#### Exercise instructions
The records must be retyped exactly, with no pictures included.

_____

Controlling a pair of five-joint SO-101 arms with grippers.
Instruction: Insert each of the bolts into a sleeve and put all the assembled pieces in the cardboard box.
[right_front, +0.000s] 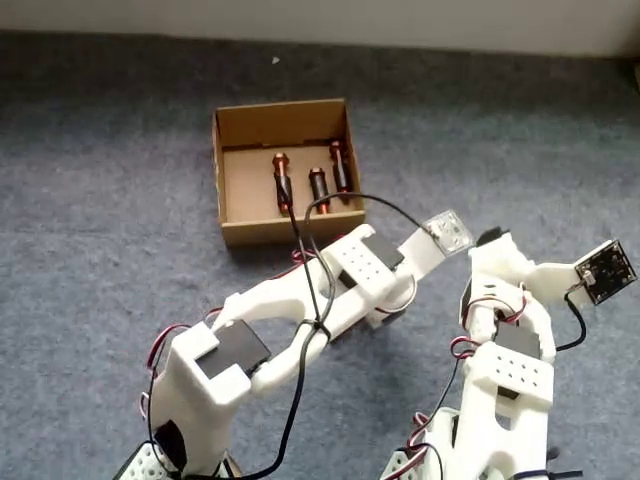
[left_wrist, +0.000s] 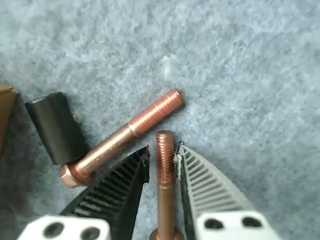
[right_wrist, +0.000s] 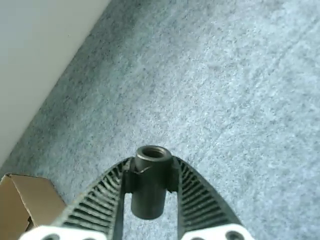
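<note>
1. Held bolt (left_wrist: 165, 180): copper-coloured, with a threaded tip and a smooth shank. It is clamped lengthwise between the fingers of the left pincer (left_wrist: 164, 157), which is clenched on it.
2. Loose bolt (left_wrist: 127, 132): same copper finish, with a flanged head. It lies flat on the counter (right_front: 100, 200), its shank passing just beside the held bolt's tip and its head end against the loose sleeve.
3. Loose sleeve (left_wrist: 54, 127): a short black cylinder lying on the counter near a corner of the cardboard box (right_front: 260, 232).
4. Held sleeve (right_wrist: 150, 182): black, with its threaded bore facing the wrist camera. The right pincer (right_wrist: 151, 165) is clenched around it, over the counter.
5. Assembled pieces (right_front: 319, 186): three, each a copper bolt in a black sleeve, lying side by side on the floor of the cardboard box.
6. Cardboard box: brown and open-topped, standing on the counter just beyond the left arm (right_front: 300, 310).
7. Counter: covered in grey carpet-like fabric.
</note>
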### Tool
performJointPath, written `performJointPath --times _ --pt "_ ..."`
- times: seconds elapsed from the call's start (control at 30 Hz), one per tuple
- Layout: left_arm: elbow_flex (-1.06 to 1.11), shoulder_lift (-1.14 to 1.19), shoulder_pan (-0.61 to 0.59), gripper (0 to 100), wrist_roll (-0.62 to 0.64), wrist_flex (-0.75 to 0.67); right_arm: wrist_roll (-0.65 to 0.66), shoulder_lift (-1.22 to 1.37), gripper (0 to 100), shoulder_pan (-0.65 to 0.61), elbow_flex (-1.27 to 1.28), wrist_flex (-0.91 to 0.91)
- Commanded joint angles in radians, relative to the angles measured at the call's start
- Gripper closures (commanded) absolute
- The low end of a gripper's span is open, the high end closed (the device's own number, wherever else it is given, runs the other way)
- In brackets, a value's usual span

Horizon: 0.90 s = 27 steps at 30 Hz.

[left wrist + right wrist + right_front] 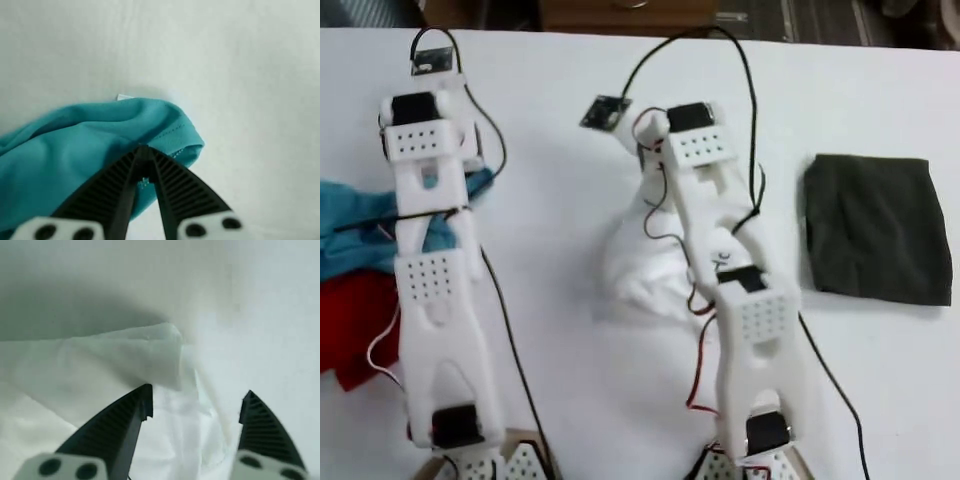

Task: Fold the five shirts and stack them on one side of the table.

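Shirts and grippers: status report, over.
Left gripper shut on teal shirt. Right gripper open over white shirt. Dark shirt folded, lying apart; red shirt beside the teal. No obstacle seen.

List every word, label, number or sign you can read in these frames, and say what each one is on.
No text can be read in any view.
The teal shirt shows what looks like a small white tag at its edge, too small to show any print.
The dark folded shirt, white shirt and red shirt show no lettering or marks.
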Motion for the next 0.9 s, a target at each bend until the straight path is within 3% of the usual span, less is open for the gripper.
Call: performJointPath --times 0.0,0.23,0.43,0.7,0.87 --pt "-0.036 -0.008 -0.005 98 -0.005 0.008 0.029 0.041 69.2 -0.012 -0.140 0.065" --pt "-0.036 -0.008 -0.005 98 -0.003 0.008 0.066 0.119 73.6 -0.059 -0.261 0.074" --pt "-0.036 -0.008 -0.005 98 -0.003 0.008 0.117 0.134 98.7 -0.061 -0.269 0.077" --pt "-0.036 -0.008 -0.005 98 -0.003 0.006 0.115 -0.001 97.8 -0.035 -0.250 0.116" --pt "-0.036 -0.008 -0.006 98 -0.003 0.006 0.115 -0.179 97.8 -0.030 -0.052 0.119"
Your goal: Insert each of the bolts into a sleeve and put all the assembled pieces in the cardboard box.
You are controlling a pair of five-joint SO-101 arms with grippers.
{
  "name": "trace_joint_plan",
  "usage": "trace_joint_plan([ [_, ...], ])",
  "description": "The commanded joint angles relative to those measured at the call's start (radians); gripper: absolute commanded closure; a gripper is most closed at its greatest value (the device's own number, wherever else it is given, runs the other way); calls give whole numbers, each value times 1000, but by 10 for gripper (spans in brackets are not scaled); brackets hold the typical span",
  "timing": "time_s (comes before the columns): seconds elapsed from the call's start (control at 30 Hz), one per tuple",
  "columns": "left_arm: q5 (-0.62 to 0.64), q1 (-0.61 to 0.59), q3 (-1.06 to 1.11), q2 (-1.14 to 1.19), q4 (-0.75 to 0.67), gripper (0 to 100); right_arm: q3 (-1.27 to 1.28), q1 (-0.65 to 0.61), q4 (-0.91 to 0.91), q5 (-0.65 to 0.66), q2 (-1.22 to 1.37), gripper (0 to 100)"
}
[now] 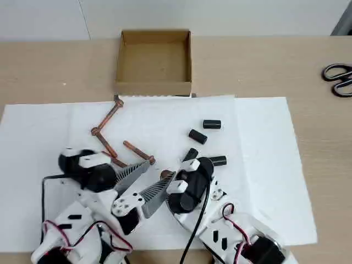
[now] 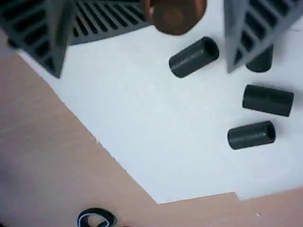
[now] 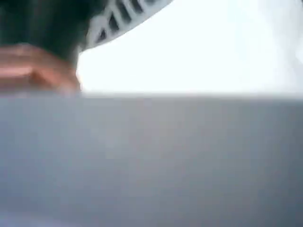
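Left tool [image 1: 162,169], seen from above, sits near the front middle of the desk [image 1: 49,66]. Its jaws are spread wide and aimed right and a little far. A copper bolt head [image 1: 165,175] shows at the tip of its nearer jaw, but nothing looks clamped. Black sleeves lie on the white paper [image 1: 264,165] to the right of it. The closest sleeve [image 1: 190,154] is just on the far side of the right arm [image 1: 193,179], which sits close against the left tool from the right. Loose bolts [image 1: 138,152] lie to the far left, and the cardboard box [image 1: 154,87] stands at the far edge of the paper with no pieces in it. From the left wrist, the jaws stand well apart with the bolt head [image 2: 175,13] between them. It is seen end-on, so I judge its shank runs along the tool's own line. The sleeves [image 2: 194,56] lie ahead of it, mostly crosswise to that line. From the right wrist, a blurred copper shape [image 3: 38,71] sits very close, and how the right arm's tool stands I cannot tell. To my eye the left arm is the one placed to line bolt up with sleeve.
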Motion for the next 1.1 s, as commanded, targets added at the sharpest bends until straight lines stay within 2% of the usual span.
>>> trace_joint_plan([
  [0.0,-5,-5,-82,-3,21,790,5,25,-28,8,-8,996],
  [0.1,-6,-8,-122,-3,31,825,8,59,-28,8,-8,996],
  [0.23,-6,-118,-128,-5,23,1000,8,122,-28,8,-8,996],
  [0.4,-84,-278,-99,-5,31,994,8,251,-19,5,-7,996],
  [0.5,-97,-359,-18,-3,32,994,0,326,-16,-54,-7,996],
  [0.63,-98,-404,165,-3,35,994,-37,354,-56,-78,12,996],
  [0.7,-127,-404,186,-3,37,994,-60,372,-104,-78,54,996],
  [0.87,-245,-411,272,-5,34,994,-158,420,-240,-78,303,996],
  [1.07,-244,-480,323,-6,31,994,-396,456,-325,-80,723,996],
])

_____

#### Answer below
Controlling a pair of five-joint SO-101 arms with grippers.
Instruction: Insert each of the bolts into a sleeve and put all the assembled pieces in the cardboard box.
[right_front, +0.000s] 
[left_wrist, +0.000s] 
[right_wrist, +0.000s] 
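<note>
1. Held bolt (left_wrist: 165, 180): copper-coloured, with a threaded tip and a smooth shank. It is clamped lengthwise between the fingers of the left pincer (left_wrist: 164, 157), which is clenched on it.
2. Loose bolt (left_wrist: 127, 132): same copper finish, with a flanged head. It lies flat on the counter (right_front: 100, 200), its shank passing just beside the held bolt's tip and its head end against the loose sleeve.
3. Loose sleeve (left_wrist: 54, 127): a short black cylinder lying on the counter near a corner of the cardboard box (right_front: 260, 232).
4. Held sleeve (right_wrist: 150, 182): black, with its threaded bore facing the wrist camera. The right pincer (right_wrist: 151, 165) is clenched around it, over the counter.
5. Assembled pieces (right_front: 319, 186): three, each a copper bolt in a black sleeve, lying side by side on the floor of the cardboard box.
6. Cardboard box: brown and open-topped, standing on the counter just beyond the left arm (right_front: 300, 310).
7. Counter: covered in grey carpet-like fabric.
</note>
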### Tool
performJointPath, written `performJointPath --times _ --pt "_ ..."`
- times: seconds elapsed from the call's start (control at 30 Hz), one per tuple
- Layout: left_arm: elbow_flex (-1.06 to 1.11), shoulder_lift (-1.14 to 1.19), shoulder_pan (-0.61 to 0.59), gripper (0 to 100), wrist_roll (-0.62 to 0.64), wrist_flex (-0.75 to 0.67); right_arm: wrist_roll (-0.65 to 0.66), shoulder_lift (-1.22 to 1.37), gripper (0 to 100), shoulder_pan (-0.65 to 0.61), elbow_flex (-1.27 to 1.28), wrist_flex (-0.91 to 0.91)
- Commanded joint angles in radians, relative to the angles measured at the call's start
- Gripper closures (commanded) absolute
- The low end of a gripper's span is open, the high end closed (the device's own number, wherever else it is given, runs the other way)
- In brackets, a value's usual span

Horizon: 0.90 s = 27 steps at 30 Hz.

[left wrist + right wrist + right_front] 

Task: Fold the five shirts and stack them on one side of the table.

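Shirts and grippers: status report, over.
Left gripper shut on teal shirt. Right gripper open over white shirt. Dark shirt folded, lying apart; red shirt beside the teal. No obstacle seen.

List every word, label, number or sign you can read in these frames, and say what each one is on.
No text can be read in any view.
The teal shirt shows what looks like a small white tag at its edge, too small to show any print.
The dark folded shirt, white shirt and red shirt show no lettering or marks.
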Motion for the next 0.9 s, a target at each bend until the straight path is within 3% of the usual span, less is open for the gripper.
Call: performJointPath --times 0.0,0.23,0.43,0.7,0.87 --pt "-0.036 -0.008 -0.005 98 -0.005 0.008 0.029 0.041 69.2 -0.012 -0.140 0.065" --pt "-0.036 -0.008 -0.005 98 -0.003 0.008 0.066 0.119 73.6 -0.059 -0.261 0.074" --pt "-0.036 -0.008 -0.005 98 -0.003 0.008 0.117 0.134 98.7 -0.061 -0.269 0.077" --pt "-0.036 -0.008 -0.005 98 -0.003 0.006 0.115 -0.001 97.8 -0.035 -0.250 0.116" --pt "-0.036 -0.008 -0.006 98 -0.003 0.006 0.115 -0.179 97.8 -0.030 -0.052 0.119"
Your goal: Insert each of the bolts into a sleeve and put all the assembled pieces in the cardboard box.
You are controlling a pair of five-joint SO-101 arms with grippers.
{
  "name": "trace_joint_plan",
  "usage": "trace_joint_plan([ [_, ...], ])",
  "description": "The commanded joint angles relative to those measured at the call's start (radians); gripper: absolute commanded closure; a gripper is most closed at its greatest value (the device's own number, wherever else it is given, runs the other way); calls give whole numbers, each value times 1000, but by 10 for gripper (spans in brackets are not scaled); brackets hold the typical span",
  "timing": "time_s (comes before the columns): seconds elapsed from the call's start (control at 30 Hz), one per tuple",
  "columns": "left_arm: q5 (-0.62 to 0.64), q1 (-0.61 to 0.59), q3 (-1.06 to 1.11), q2 (-1.14 to 1.19), q4 (-0.75 to 0.67), gripper (0 to 100); right_arm: q3 (-1.27 to 1.28), q1 (-0.65 to 0.61), q4 (-0.91 to 0.91), q5 (-0.65 to 0.66), q2 (-1.22 to 1.37), gripper (0 to 100)"
}
[now] 
[now] 
[now] 
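Left tool [image 1: 162,169], seen from above, sits near the front middle of the desk [image 1: 49,66]. Its jaws are spread wide and aimed right and a little far. A copper bolt head [image 1: 165,175] shows at the tip of its nearer jaw, but nothing looks clamped. Black sleeves lie on the white paper [image 1: 264,165] to the right of it. The closest sleeve [image 1: 190,154] is just on the far side of the right arm [image 1: 193,179], which sits close against the left tool from the right. Loose bolts [image 1: 138,152] lie to the far left, and the cardboard box [image 1: 154,87] stands at the far edge of the paper with no pieces in it. From the left wrist, the jaws stand well apart with the bolt head [image 2: 175,13] between them. It is seen end-on, so I judge its shank runs along the tool's own line. The sleeves [image 2: 194,56] lie ahead of it, mostly crosswise to that line. From the right wrist, a blurred copper shape [image 3: 38,71] sits very close, and how the right arm's tool stands I cannot tell. To my eye the left arm is the one placed to line bolt up with sleeve.
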Motion for the next 1.1 s, as commanded, targets added at the sharpest bends until straight lines stay within 2% of the usual span.
>>> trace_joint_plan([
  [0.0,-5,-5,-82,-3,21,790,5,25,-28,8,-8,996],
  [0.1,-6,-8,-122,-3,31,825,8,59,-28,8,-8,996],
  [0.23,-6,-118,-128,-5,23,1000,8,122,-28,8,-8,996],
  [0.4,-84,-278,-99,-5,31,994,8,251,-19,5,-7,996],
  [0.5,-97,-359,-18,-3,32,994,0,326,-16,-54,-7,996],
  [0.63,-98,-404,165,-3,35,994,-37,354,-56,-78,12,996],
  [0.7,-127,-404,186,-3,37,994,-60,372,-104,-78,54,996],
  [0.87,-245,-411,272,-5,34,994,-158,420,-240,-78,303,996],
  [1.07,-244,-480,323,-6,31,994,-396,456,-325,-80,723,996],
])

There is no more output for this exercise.